I just pray we’ll be healthy for these events! It is scary to plan so many commitments as if everything will be okay. We just have to hope for the best. Before October 2006, I would’ve had no doubts that we could fulfill our goals. But Ana’s rejection and my recent RSV hospital stays have jolted my security. I see my friends with CF and transplanted held hostage by their pains and problems, tethered to the hospital, and I recognize any day now that could be me. What are we doing planning on driving 3000 miles away, sometimes to the middle of nowhere? But I have to keep living. I have to keep making plans as if everything will be fine. That’s what most people do- don’t we have the luxury of doing that too? Is that asking for too much?

So, we move onward. Ana and I have basically spent 6-8 hours in front of the computer all week looking for addresses of groups/organizations and individuals who might be interested in attending our book signings. We try to recruit the local CF Center staff, the CFF staff, the organ donation groups, and then we stretch it and reach out to repiratory therapy departments, mothers of multiple groups, Japanese groups, CF research staff, transplant centers, etc., of each location. We send postcards and flyers out, but mostly we create the God-forsaken spam that people dread, announcing our signings. I apologize in advance to those of you who are feeling bombarded by our marketing efforts. It will all be done in two months! Then, life will go back to routine. I find it painful to promote myself as if this is the most important thing in people’s lives; which I recognize it is not! It is for me, right now, and I figure, all we can do is let people know what is going and they have the option to participate or not. I am deeply touched when people go out of their way to attend book signings and write to us.
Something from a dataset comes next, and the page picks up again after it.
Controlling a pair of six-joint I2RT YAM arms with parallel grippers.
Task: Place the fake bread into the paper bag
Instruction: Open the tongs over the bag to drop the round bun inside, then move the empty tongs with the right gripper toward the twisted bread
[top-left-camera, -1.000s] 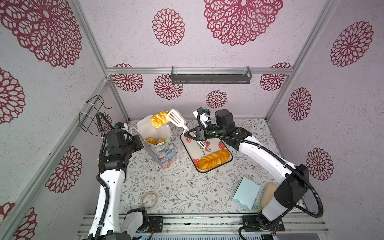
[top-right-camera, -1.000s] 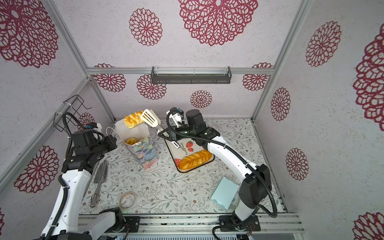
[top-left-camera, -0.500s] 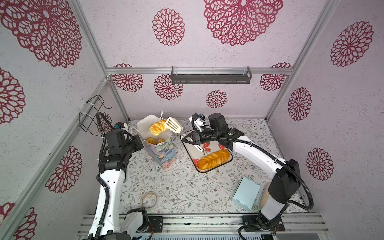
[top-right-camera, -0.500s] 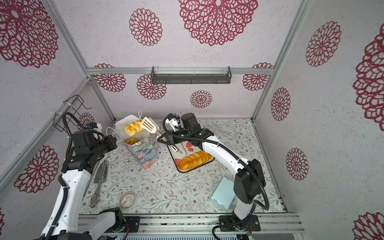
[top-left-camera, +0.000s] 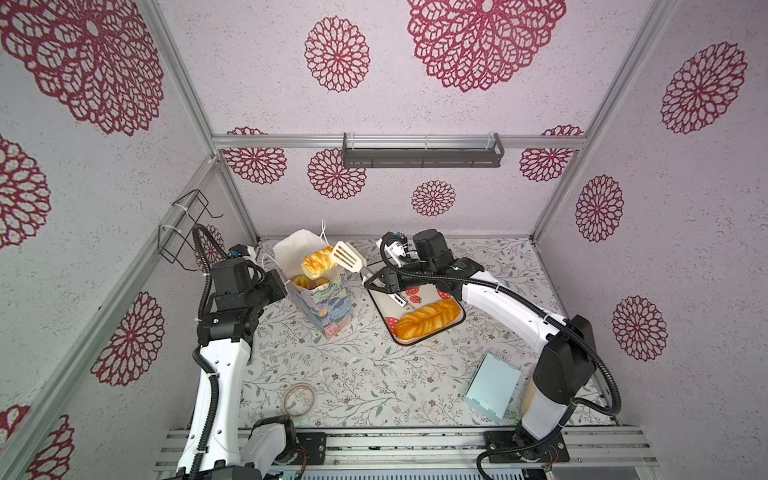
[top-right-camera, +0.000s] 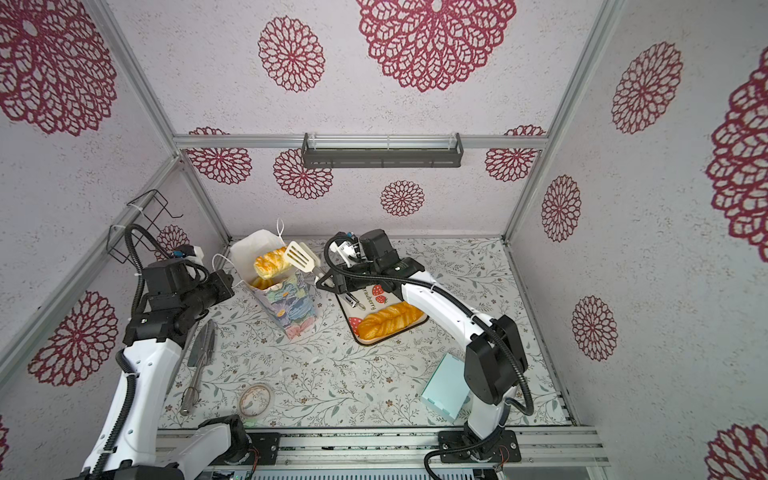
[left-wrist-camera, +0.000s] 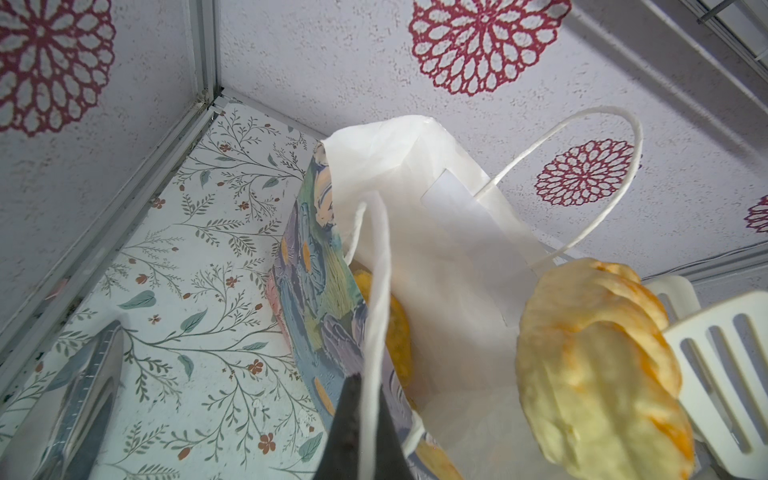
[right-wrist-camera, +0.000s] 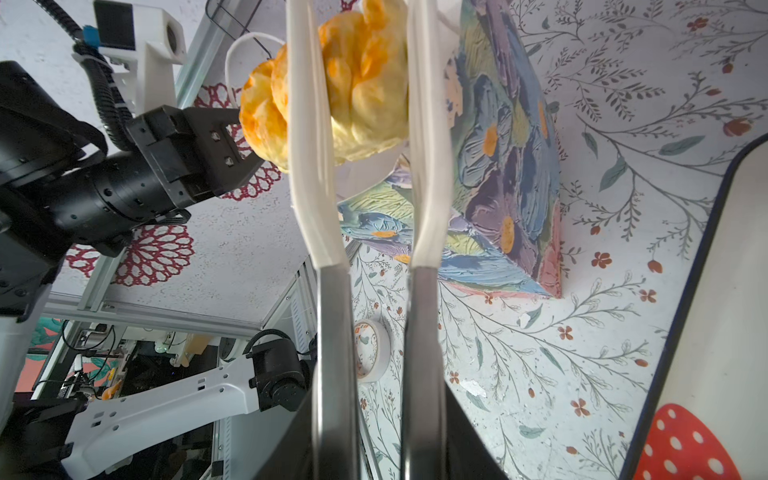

Some of you may know I have a complex about not working, and how I don’t have a real career like Ana has had for the last ten. But today it hit me that I am working on this book, I am just not getting paid for it! The definition of work in physics is the expenditure of energy, and I am certainly doing that. Just not getting a paycheck makes this work more flexible and relaxed. This immense book effort reminds me that I have a tendency to be obsessive-compulsive, and I was that way with my paid jobs, which sometimes got me into health trouble because I couldn’t say no. Now I confess it feels good to be this much of a diligent workaholic for myself and my own project. This is the one thing I’ll promote like crazy for myself, right now. It won’t last forever, but it’s okay for now. Now, for the record, I am not putting in this effort for any real outcome. I certainly don’t care for fame or fortune. I don’t really care how many books we sell or what the tiny royalties are. I just want to do my best in this effort, and see that we’ve done everything we could to promote the book. And when it’s over, there’ll be no regrets. I guess that’s my attitude towards life generally.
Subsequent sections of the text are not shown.